• _What is required_
Retype, exactly as they stand, the lines from the start of the data to the line that contains "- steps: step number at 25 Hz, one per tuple", both ends included. Leave the pictures out.

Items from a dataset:

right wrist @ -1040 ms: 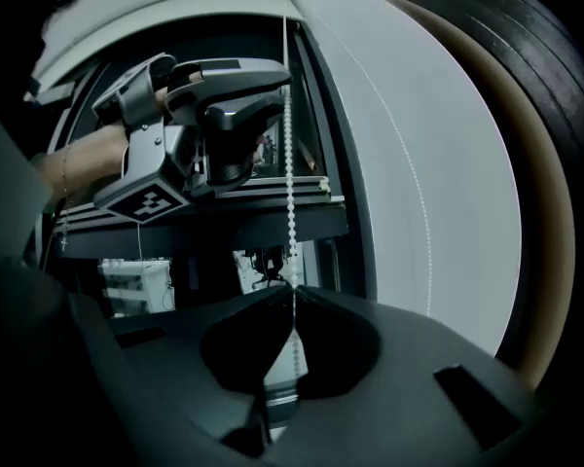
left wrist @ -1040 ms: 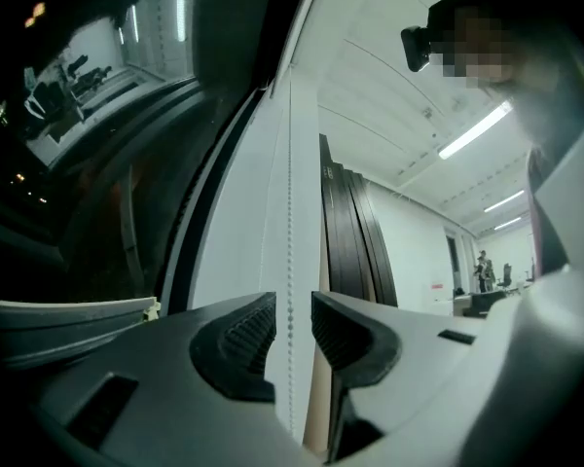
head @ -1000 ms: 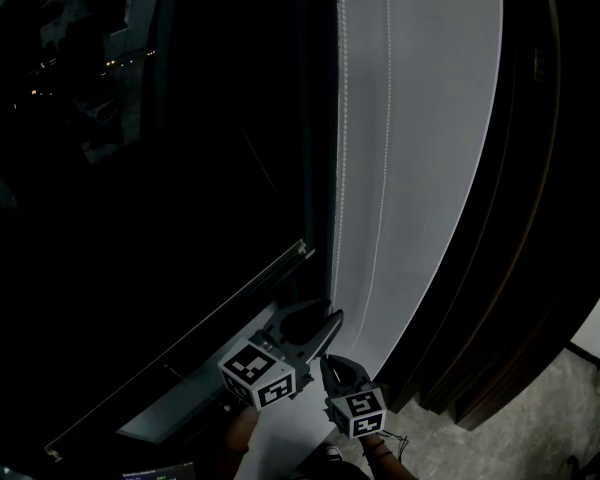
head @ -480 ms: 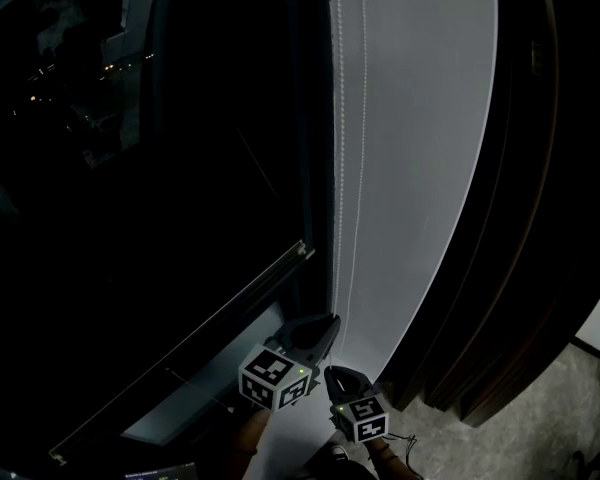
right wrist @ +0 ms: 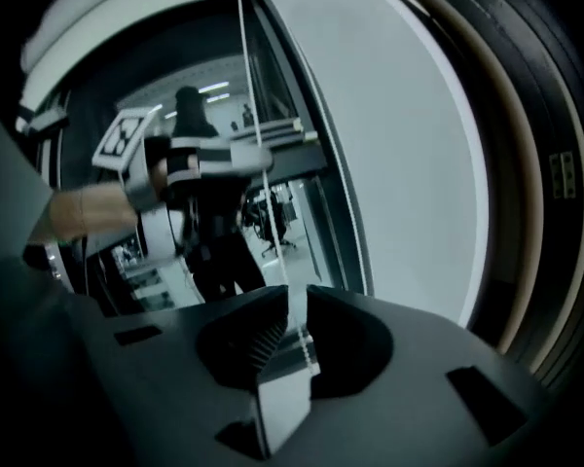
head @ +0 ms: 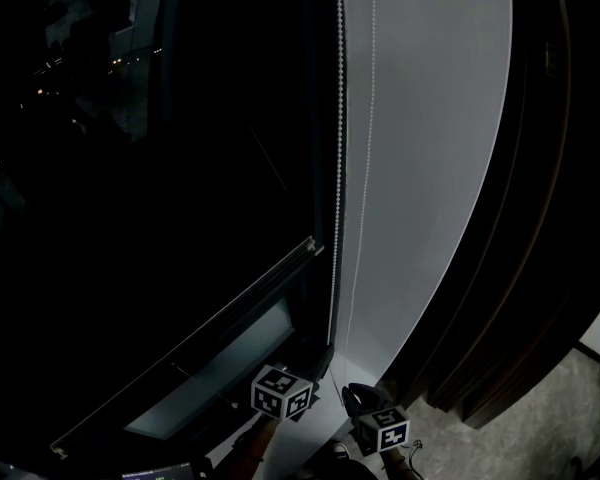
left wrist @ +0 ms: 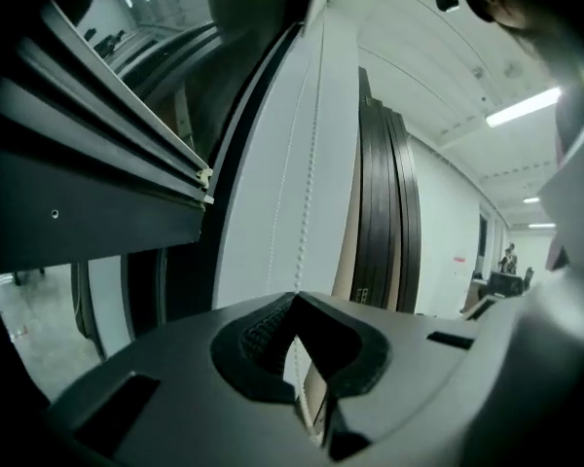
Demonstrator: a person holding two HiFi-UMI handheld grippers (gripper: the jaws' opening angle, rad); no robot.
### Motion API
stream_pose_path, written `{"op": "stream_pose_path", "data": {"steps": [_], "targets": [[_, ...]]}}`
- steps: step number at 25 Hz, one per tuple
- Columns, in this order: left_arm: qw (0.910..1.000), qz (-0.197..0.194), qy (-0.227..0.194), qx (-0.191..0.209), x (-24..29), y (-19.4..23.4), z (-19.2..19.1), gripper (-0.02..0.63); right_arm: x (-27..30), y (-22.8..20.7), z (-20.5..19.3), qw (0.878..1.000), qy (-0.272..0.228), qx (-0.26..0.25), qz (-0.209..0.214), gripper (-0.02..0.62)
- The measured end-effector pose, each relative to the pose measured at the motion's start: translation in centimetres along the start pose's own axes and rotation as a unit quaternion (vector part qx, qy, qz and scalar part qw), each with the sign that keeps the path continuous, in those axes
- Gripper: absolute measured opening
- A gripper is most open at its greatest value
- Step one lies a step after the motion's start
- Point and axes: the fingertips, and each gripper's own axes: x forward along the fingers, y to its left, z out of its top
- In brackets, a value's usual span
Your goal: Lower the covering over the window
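Note:
Two strands of a white bead chain [head: 337, 168] hang down the window's right edge, beside a pale wall panel [head: 430, 148]. My left gripper [head: 312, 370] is low at the chain's foot, shut on one strand of the bead chain [left wrist: 311, 163], its tips meeting around it. Just to its right, my right gripper [head: 355, 398] has a chain strand [right wrist: 297, 319] running through a narrow gap; its jaws have just been opening and the pads do not press on it. A grey rail [head: 230, 313], seemingly the covering's bottom bar, crosses the dark window [head: 130, 188] above both grippers.
Dark folded curtains [head: 540, 218] hang to the right of the wall panel. The glass reflects a person and a marker cube [right wrist: 127, 134]. The rail's end cap [left wrist: 206, 175] sits close to the chain. Pale floor [head: 570, 408] shows at the lower right.
Both grippers have sunk towards the bottom of the head view along the chain. The right gripper has drifted a little right, away from the left one.

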Motion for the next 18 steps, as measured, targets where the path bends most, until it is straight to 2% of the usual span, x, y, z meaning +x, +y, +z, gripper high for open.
{"op": "stream_pose_path", "data": {"steps": [2,4,7,10,13,16,18], "targets": [[1.0,0.004,-0.003,-0.006,-0.2,0.4,0.1,0.003,-0.9,0.3,4.9,0.998,-0.052,-0.015,0.015,0.067],[0.9998,0.006,-0.009,-0.015,-0.3,0.5,0.3,0.003,-2.0,1.7,11.5,0.991,-0.112,-0.056,0.04,0.072],[0.9999,0.004,-0.009,-0.013,-0.1,0.2,0.1,0.003,-3.8,5.1,21.6,0.973,-0.182,-0.123,0.077,0.072],[0.9998,0.002,-0.012,-0.016,0.1,-0.3,0.2,0.003,-4.2,7.3,28.9,0.955,-0.219,-0.172,0.097,0.092],[0.9998,0.0,-0.011,-0.018,0.3,-0.6,-0.1,0.003,-3.8,8.2,33.3,0.943,-0.239,-0.212,0.092,0.098],[0.9997,-0.001,-0.011,-0.02,0.1,-0.9,-0.2,0.003,-4.1,8.6,35.9,0.933,-0.265,-0.229,0.079,0.096],[0.9996,0.001,-0.014,-0.023,-0.1,-0.7,-0.2,0.003,-4.3,9.0,36.6,0.933,-0.27,-0.226,0.078,0.037]]}}
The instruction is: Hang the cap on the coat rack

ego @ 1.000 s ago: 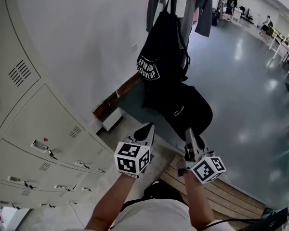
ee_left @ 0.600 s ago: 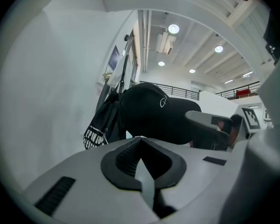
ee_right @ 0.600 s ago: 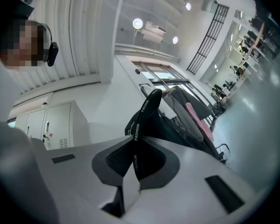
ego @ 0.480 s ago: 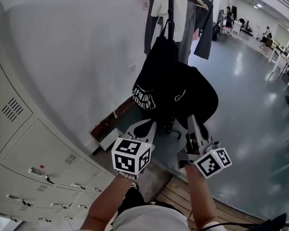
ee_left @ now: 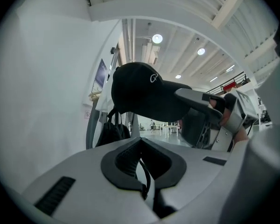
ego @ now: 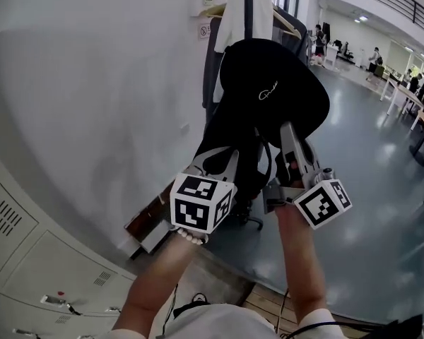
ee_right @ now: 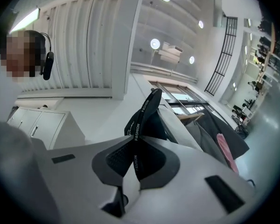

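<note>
- While the right gripper (ego: 290,134) pinches the cap (ego: 272,90), we hold the cap high in the upper middle of the head view. It is in front of the coat rack (ego: 249,6) and above the black bag (ego: 222,129) hanging there. We cannot tell whether the cap touches the rack.
- Looking along the right gripper's jaws, we see the cap edge-on between the pads, with a printed band running through the pinch. The hold is at an edge of the cap, but we cannot say whether it is the brim or the rim.
- Our left gripper (ego: 219,162) sits at the lower left of the cap. Its jaws are together and no part of the cap is between them.
- We judge the cap light, soft in the crown and stiffer at the brim. One pinch should carry it, but the crown may sag or swing.
- An edge grip suits hanging, since it leaves the crown's hollow free to drop over a peg. The left gripper could steady the far rim if the cap twists.
- The fabric should not slip much between the pads, and nothing about it looks fragile.
- The rack is crowded. A white garment (ego: 234,16), a wooden hanger (ego: 286,21) and the bag's straps all cluster around the pole, and we see no free hook from here.
- The wall (ego: 92,83) closes in on the left of the frame. Open floor (ego: 367,161) lies to the right, so that side gives us more room to come in.
</note>
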Available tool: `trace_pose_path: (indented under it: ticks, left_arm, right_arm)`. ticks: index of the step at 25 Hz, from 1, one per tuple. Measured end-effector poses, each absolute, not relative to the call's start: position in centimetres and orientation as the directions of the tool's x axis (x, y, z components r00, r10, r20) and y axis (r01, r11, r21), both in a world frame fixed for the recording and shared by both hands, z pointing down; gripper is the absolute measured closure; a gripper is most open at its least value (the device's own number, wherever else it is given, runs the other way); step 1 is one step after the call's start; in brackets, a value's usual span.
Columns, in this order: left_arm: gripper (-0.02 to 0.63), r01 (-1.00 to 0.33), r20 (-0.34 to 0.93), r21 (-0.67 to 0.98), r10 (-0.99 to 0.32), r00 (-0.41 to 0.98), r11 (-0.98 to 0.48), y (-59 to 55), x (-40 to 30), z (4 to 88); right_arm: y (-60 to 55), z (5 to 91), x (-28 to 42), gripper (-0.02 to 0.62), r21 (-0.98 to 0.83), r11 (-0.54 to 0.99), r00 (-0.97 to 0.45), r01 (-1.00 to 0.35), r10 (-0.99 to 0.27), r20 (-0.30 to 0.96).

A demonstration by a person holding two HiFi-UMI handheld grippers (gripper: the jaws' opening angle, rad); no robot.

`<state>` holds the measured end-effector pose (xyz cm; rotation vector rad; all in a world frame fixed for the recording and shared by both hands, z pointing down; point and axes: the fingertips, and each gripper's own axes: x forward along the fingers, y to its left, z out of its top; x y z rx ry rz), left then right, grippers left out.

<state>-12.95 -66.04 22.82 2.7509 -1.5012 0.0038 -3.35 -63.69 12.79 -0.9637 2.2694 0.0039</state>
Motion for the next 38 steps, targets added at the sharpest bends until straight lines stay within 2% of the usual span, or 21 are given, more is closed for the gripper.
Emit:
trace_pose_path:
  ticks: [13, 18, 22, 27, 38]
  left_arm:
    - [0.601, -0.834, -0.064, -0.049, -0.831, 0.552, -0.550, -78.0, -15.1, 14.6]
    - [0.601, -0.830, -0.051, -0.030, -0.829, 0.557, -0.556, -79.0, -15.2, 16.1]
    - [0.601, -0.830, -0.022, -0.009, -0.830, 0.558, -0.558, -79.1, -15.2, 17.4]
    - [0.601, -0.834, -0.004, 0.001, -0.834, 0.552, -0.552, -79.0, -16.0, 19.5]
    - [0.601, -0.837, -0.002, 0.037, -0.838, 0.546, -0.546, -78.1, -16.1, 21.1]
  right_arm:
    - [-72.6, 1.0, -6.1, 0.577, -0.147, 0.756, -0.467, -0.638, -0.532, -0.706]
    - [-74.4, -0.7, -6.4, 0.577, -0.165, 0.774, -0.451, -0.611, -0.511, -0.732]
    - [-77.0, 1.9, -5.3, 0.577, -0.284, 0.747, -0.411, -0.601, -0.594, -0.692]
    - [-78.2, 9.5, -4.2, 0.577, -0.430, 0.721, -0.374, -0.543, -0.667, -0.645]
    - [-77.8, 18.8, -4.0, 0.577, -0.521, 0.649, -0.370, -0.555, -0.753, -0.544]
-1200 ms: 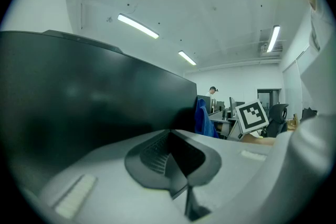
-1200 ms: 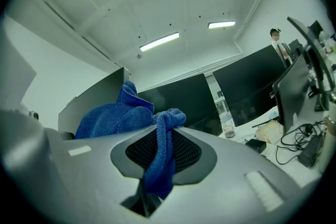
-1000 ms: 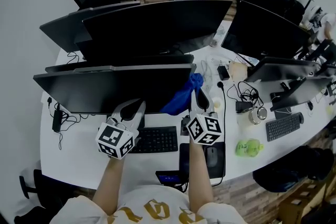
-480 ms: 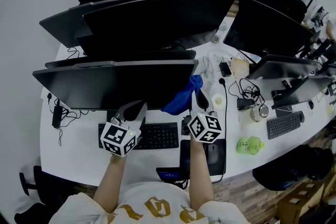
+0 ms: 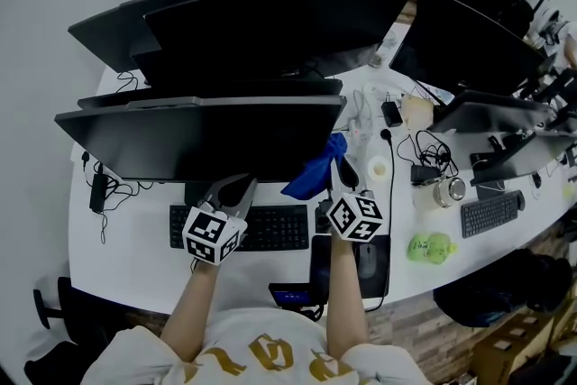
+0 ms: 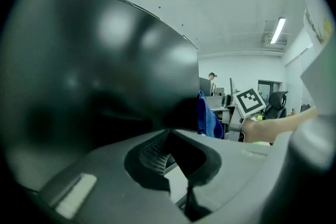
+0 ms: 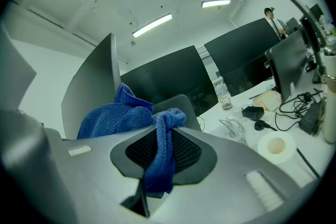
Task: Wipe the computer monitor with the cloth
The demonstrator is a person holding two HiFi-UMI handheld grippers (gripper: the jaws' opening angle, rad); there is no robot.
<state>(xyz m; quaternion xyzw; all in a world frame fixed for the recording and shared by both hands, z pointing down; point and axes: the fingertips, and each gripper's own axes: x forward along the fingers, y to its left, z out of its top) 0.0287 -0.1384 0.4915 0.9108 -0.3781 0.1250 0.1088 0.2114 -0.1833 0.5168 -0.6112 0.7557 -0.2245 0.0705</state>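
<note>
A wide dark monitor (image 5: 198,140) stands straight ahead on the white desk (image 5: 126,257). My right gripper (image 5: 343,163) is shut on a blue cloth (image 5: 315,170), which bunches against the monitor's lower right corner. In the right gripper view the cloth (image 7: 123,115) hangs pinched between the jaws of that gripper (image 7: 160,136), beside the monitor's edge (image 7: 94,86). My left gripper (image 5: 234,189) is shut and holds nothing, just below the screen's bottom edge. In the left gripper view the dark screen (image 6: 94,71) fills the left, close to the gripper (image 6: 173,136), with the cloth (image 6: 208,120) beyond.
A black keyboard (image 5: 270,228) lies under the grippers, with a mouse (image 5: 363,259) and a phone (image 5: 290,295) nearby. More monitors (image 5: 279,27) stand behind and at the right (image 5: 478,45). Cables (image 5: 424,153), a tape roll (image 5: 379,168), a second keyboard (image 5: 489,214) and a green object (image 5: 428,248) crowd the right side.
My left gripper has shifted slightly right, over the keyboard. The right gripper and the cloth stay at the monitor's lower right corner.
</note>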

• _Solution to this exercise_
right wrist @ -1040 ms: 
left wrist @ -1040 ms: 
head @ -1000 ms: 
head @ -480 ms: 
right wrist @ +0 ms: 
head @ +0 ms: 
left wrist @ +0 ms: 
Demonstrator: a person holding two HiFi-UMI handheld grippers (gripper: the jaws' opening angle, rad); no robot.
### Motion API
stream_pose_path, written `{"op": "stream_pose_path", "data": {"steps": [_], "targets": [[_, ...]]}}`
- steps: step number at 25 Hz, one per tuple

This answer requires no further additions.